According to Mr Reed, it’s within this framework that the government has really “won” with the $20,000 tax deductible threshold but says there is still opportunity for improvement.

He said the size and scale of the immediate $20,000 asset write-off has really created an air of confidence for small businesses who did not feel they were “front and centre.”

“Taking it to $20,000 made a really loud statement.”

“There’s been a lot negative sentiment over the ‘wind-back’ of the mining investment boom, about what’s happening in China and our challenges in adjusting the economy – the government recognised that small businesses were picking up on the overall negative commentary and the need was there to do something to lift the sentiment,” he said.

With the measures effectively bringing the tax write-off forward, previously taking place over many years, Mr Reed said that bringing this more in line with actual payments for bulk purchases will positively affect a business’ cash flow – the maintenance of which presents a challenge for many small businesses.

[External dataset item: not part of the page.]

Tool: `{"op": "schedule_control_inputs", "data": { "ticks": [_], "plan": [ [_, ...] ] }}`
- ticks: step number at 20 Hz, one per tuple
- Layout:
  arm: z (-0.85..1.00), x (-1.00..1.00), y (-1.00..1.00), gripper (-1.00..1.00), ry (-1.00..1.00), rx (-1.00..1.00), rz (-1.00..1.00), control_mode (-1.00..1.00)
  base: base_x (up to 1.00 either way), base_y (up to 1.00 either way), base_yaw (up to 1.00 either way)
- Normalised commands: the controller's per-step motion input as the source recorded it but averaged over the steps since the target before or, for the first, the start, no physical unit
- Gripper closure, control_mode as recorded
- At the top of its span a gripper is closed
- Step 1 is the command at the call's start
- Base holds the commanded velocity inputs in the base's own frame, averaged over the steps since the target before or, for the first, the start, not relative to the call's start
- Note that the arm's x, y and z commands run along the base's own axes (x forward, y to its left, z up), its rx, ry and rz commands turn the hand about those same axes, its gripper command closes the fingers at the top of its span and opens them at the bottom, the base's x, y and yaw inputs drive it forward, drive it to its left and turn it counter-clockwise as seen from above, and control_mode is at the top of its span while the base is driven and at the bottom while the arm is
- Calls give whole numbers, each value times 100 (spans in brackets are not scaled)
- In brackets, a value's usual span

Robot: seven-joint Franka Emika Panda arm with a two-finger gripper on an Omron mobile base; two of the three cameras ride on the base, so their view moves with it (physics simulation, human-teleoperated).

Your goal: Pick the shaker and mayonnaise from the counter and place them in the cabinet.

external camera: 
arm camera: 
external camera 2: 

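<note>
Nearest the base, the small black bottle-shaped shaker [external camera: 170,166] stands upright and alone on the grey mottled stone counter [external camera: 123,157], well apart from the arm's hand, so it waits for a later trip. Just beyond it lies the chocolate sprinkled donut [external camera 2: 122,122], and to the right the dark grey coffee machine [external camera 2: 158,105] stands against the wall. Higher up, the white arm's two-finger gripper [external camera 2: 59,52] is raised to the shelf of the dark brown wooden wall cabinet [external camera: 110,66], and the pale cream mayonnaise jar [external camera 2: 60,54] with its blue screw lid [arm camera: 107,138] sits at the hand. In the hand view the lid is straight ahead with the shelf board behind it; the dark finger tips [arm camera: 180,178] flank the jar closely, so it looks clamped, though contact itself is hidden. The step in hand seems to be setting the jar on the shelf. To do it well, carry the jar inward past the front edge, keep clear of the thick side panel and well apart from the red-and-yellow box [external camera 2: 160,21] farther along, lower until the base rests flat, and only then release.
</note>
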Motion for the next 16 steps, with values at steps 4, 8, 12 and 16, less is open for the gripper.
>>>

When asked whether the two-year life span of the tax break may limit the long term benefits, he responded “it is a bridge over a period of time that encourages small business owners to continue to invest to drive productivity and see them through what could be considered a negative period of growth for the small business sector.” There’s always a risk of an investment ‘drop off’ towards the end of the period because businesses bring purchases forward but he says he would encourage the government to make this a permanent component beyond 2015.

“Small businesses are an essential part of the future of the Australian economy,” said Mr Reed. “It will make a difference to whether entrepreneurs decide to start a business or not, knowing that the government is supporting them.”

While congratulating the budget measures, Mr Reed believes there’s still more opportunity to really put small businesses “front and centre.” According to research carried out MYOB, the cost to Australian businesses of compliance work relating to GST payments is more than double that in New Zealand. “We want to see more focus on the issue of red tape and the burden of regulation but continued focus on boosting confidence and reducing taxes.”